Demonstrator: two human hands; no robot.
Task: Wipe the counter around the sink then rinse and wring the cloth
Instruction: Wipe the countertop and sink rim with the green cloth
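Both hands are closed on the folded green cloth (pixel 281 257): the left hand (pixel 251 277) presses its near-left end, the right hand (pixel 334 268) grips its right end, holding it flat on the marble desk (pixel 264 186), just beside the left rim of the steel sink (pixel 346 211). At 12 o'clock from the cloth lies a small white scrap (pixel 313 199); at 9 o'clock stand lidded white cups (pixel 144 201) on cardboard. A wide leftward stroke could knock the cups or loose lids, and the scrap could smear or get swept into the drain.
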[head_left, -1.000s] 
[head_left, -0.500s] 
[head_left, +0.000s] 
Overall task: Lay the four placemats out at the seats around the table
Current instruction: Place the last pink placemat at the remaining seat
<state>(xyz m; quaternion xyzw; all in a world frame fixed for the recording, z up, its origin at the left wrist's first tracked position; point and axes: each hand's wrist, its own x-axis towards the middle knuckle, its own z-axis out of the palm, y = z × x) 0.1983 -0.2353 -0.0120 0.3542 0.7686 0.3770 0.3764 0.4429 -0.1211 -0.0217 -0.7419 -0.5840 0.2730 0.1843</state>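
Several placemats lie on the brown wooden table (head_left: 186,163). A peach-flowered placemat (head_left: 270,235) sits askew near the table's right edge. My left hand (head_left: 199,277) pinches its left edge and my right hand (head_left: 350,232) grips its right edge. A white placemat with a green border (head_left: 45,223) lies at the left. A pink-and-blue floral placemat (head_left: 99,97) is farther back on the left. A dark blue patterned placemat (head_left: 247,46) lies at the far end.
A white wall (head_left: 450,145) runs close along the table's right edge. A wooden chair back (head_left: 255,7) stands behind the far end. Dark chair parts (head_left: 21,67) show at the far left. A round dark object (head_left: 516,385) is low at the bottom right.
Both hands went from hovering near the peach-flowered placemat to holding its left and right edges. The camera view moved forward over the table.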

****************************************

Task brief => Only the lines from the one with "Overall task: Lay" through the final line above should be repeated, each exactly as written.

Answer for the task =>
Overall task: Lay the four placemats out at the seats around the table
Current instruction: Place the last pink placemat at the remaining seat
<state>(xyz m; quaternion xyzw; all in a world frame fixed for the recording, z up, its origin at the left wrist's first tracked position; point and axes: each hand's wrist, its own x-axis towards the middle knuckle, its own z-axis out of the palm, y = z × x) 0.1983 -0.2353 -0.0120 0.3542 0.7686 0.3770 0.3764 0.4429 -0.1211 -0.0217 -0.7419 -0.5840 0.2730 0.1843</state>
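Several placemats lie on the brown wooden table (head_left: 186,163). A peach-flowered placemat (head_left: 270,235) sits askew near the table's right edge. My left hand (head_left: 199,277) pinches its left edge and my right hand (head_left: 350,232) grips its right edge. A white placemat with a green border (head_left: 45,223) lies at the left. A pink-and-blue floral placemat (head_left: 99,97) is farther back on the left. A dark blue patterned placemat (head_left: 247,46) lies at the far end.
A white wall (head_left: 450,145) runs close along the table's right edge. A wooden chair back (head_left: 255,7) stands behind the far end. Dark chair parts (head_left: 21,67) show at the far left. A round dark object (head_left: 516,385) is low at the bottom right.
Both hands went from hovering near the peach-flowered placemat to holding its left and right edges. The camera view moved forward over the table.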

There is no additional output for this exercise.